- **ABOUT THIS EXERCISE**
A faithful copy of the data is what is wanted, minus any pictures.

──────

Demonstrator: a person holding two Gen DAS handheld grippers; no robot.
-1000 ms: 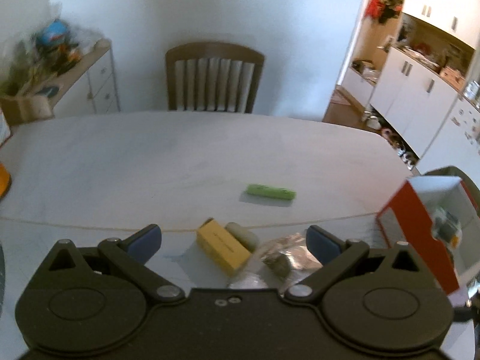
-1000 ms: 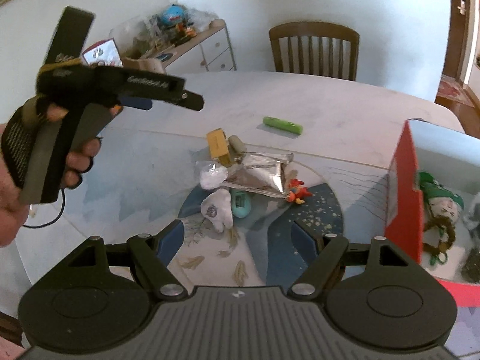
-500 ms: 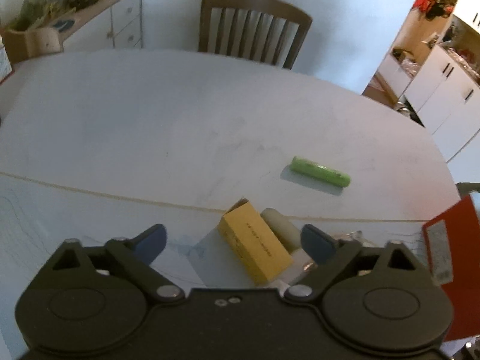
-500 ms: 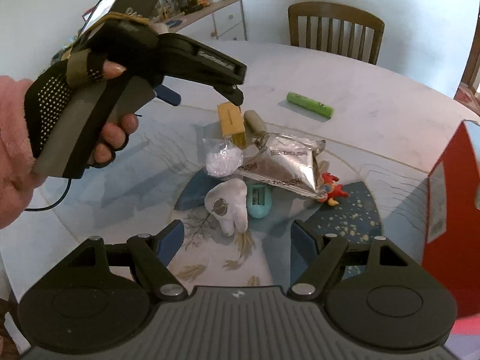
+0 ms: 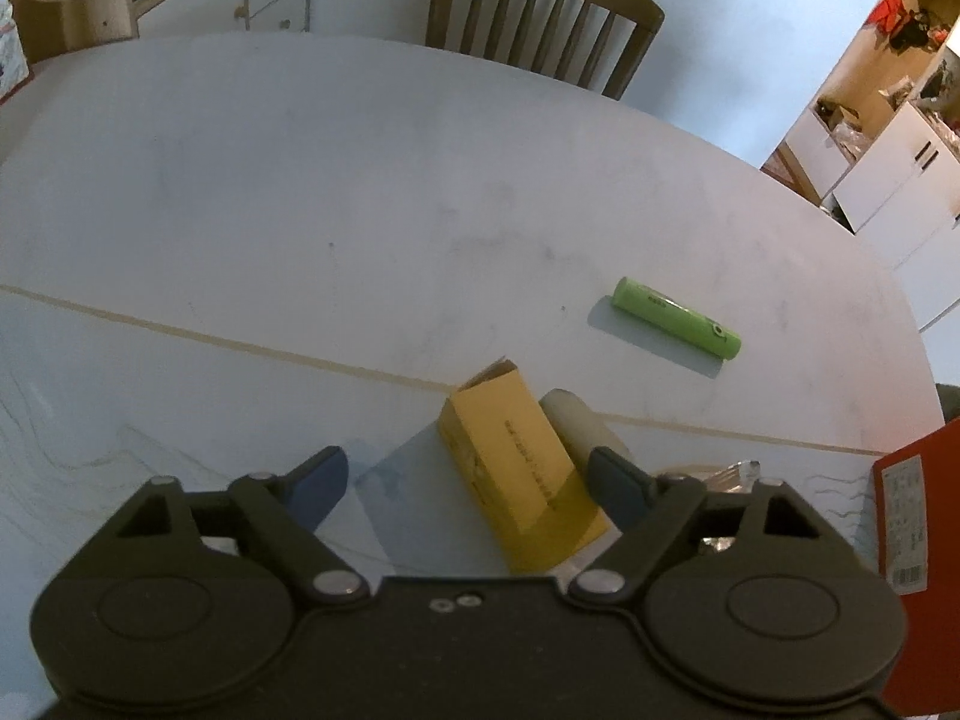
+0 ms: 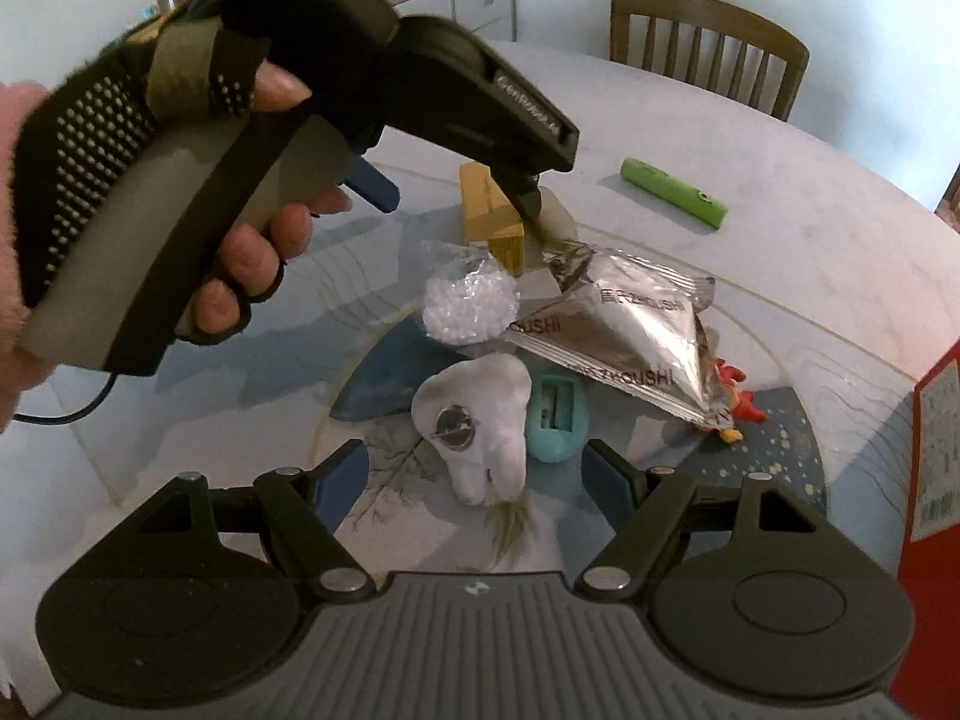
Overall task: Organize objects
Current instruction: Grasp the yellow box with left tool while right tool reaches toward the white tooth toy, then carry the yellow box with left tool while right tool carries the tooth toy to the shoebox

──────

- **PROBLEM SOLUTION**
Demonstrator: a person holding two Gen DAS handheld grippers; no robot.
-1000 ms: 
-1000 ms: 
-500 ms: 
-500 ms: 
+0 ms: 
+0 ms: 
Overall task: Organize objects
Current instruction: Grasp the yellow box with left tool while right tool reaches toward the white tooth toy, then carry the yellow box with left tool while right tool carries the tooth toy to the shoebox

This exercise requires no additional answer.